### EXERCISE OBJECTIVE
Reproduce precisely the lines between the start of the data below and the line with "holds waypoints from", both included.

Extracted data entries
◇ ◇ ◇ ◇

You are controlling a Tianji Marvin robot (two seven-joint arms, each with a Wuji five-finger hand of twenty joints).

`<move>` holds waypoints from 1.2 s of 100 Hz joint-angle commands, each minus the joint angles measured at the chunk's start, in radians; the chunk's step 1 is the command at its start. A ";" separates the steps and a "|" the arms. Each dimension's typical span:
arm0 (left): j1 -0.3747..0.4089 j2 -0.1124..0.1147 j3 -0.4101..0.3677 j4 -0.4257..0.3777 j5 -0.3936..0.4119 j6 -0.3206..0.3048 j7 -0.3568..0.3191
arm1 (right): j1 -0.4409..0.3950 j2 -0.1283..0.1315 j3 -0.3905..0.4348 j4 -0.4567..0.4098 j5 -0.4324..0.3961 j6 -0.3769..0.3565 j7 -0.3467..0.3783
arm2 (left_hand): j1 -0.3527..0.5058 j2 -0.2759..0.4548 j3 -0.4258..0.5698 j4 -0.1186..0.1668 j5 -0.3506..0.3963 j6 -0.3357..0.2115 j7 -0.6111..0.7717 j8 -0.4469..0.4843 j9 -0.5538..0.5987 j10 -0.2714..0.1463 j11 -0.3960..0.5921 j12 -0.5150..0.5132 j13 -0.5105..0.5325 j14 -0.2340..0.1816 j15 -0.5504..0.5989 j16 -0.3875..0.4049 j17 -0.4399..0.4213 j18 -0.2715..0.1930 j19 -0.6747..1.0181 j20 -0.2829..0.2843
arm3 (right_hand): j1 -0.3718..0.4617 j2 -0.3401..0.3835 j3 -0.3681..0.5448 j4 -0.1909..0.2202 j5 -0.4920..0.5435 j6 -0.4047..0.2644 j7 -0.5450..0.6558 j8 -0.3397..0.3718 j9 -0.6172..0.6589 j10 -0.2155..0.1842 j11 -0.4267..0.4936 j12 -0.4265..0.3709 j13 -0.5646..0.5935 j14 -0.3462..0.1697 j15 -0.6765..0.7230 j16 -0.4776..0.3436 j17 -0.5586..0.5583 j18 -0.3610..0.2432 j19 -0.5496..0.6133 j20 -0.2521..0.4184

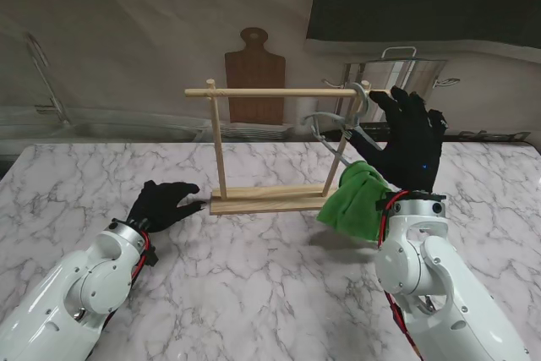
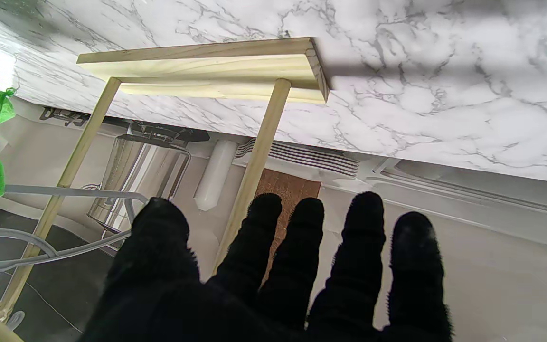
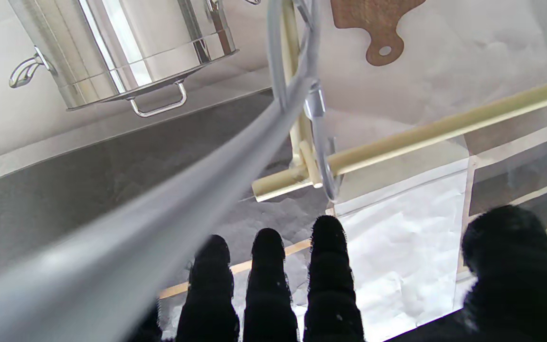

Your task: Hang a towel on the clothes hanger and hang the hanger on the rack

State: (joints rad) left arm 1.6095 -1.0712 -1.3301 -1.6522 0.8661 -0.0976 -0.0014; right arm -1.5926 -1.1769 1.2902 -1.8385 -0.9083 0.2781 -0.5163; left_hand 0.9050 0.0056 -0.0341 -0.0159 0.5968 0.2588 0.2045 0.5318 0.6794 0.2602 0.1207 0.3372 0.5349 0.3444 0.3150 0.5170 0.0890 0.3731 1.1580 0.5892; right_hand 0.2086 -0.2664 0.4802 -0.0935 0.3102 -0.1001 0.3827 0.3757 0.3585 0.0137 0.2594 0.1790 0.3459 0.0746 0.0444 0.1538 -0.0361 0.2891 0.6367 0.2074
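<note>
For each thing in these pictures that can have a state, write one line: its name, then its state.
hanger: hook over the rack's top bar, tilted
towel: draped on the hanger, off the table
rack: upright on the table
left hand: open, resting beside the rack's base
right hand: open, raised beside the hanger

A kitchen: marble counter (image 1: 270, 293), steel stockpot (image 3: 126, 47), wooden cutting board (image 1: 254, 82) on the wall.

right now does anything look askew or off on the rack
Yes. The grey hanger hangs crooked at the right end of the rack's top bar, hook by the right post, and the green towel is bunched at its low end near the right hand.
</note>
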 commanded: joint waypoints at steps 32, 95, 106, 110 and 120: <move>0.002 -0.001 -0.002 0.002 0.003 0.004 -0.006 | -0.049 0.002 0.020 -0.100 0.036 -0.095 0.014 | 0.026 0.044 -0.003 -0.001 0.006 -0.013 -0.001 0.008 -0.015 -0.007 -0.012 0.008 -0.005 -0.010 -0.010 0.003 -0.014 0.015 -0.427 0.000 | -0.003 0.056 -0.020 0.021 -0.054 0.015 0.000 -0.026 -0.058 0.042 -0.016 -0.005 -0.021 -0.003 -0.019 -0.016 -0.001 -0.019 -0.017 0.025; 0.002 -0.002 -0.004 0.005 0.001 -0.003 0.003 | -0.120 0.021 -0.058 -0.187 -0.001 -0.246 0.054 | 0.026 0.045 -0.002 -0.001 -0.002 -0.012 -0.006 0.004 -0.018 -0.008 -0.012 0.008 -0.005 -0.013 -0.010 0.002 -0.013 0.015 -0.430 0.000 | 0.007 0.077 -0.045 0.025 -0.037 0.002 -0.021 -0.049 -0.015 0.033 -0.046 -0.023 0.001 -0.014 -0.024 -0.015 0.018 -0.005 -0.057 0.040; 0.002 -0.002 -0.004 0.005 0.001 -0.005 0.003 | -0.127 0.030 -0.070 -0.180 -0.019 -0.265 0.077 | 0.027 0.045 -0.002 -0.001 -0.003 -0.011 -0.006 0.003 -0.017 -0.007 -0.011 0.008 -0.005 -0.012 -0.010 0.002 -0.013 0.015 -0.430 0.000 | -0.004 0.088 -0.050 0.025 -0.036 -0.006 -0.029 -0.053 -0.004 0.017 -0.054 -0.027 0.000 -0.022 -0.026 -0.015 0.018 -0.001 -0.066 0.040; 0.002 -0.002 -0.004 0.005 0.002 -0.005 0.003 | -0.128 0.032 -0.074 -0.177 -0.025 -0.273 0.083 | 0.027 0.045 -0.002 -0.001 -0.002 -0.011 -0.006 0.003 -0.017 -0.007 -0.012 0.008 -0.005 -0.013 -0.010 0.002 -0.013 0.014 -0.430 0.000 | -0.006 0.091 -0.051 0.025 -0.033 -0.010 -0.029 -0.054 -0.001 0.014 -0.057 -0.028 0.000 -0.026 -0.027 -0.016 0.017 -0.002 -0.069 0.040; 0.002 -0.002 -0.003 0.006 0.002 -0.006 0.005 | -0.134 0.039 -0.076 -0.169 -0.048 -0.298 0.090 | 0.026 0.045 -0.003 -0.001 -0.003 -0.012 -0.006 0.003 -0.017 -0.008 -0.011 0.008 -0.005 -0.012 -0.010 0.002 -0.012 0.014 -0.430 0.001 | -0.004 0.092 -0.051 0.025 -0.010 -0.022 -0.024 -0.052 0.013 -0.007 -0.061 -0.030 -0.015 -0.056 -0.036 -0.021 0.020 -0.022 -0.075 0.039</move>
State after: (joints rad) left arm 1.6108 -1.0717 -1.3358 -1.6501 0.8672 -0.0998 0.0138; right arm -1.7151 -1.1438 1.2175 -2.0205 -0.9413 -0.0053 -0.4295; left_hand 0.9050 0.0056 -0.0341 -0.0159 0.5968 0.2588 0.2045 0.5318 0.6794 0.2602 0.1206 0.3373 0.5349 0.3444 0.3149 0.5170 0.0890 0.3731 1.1580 0.5892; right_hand 0.2152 -0.2067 0.4473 -0.0935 0.2881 -0.0877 0.3780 0.3391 0.3556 0.0344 0.2283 0.1582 0.3481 0.0585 0.0414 0.1538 -0.0108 0.2897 0.5888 0.2381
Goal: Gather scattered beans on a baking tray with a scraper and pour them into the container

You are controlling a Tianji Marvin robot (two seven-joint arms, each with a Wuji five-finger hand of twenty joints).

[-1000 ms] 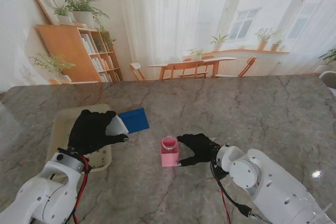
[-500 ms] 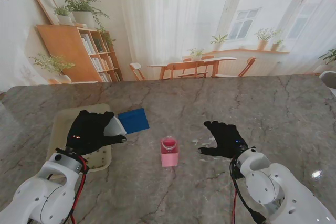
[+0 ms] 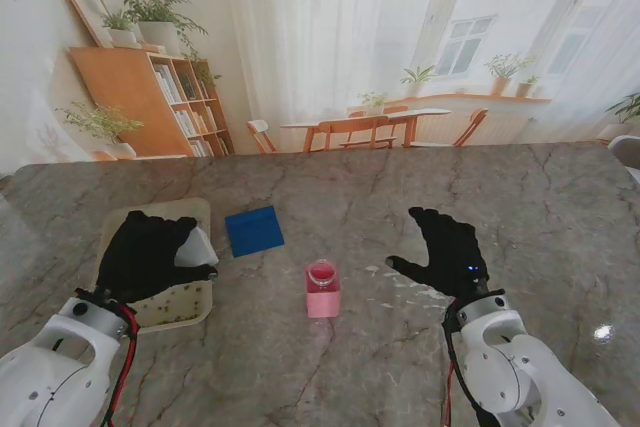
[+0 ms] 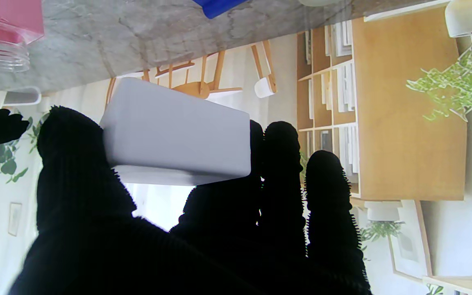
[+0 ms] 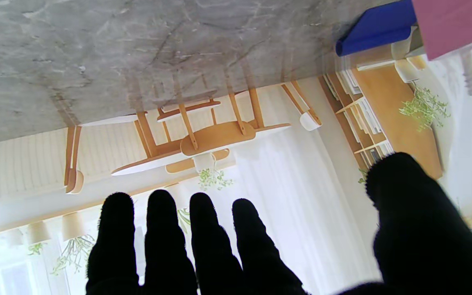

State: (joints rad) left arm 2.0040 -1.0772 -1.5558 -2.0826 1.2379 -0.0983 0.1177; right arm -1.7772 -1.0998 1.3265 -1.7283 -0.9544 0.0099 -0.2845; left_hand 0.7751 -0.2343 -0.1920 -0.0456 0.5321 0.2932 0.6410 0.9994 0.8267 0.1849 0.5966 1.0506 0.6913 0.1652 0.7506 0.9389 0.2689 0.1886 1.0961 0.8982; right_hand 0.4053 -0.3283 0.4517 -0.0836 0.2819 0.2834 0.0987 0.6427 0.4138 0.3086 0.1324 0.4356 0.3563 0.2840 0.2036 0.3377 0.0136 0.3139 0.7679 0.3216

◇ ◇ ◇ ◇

### EXERCISE SOLUTION
You are controlling a Tianji Marvin robot (two seven-joint arms, each with a Wuji five-finger hand of twenty joints).

`<move>` holds waypoints from 1.2 s of 100 Hz joint-angle commands, each minus the joint angles measured at the chunk's start, in radians; the chunk's step 1 is the command at its start. A ";" separates the steps and a "|" the arms. Each dimension's typical span:

This completes the exercise.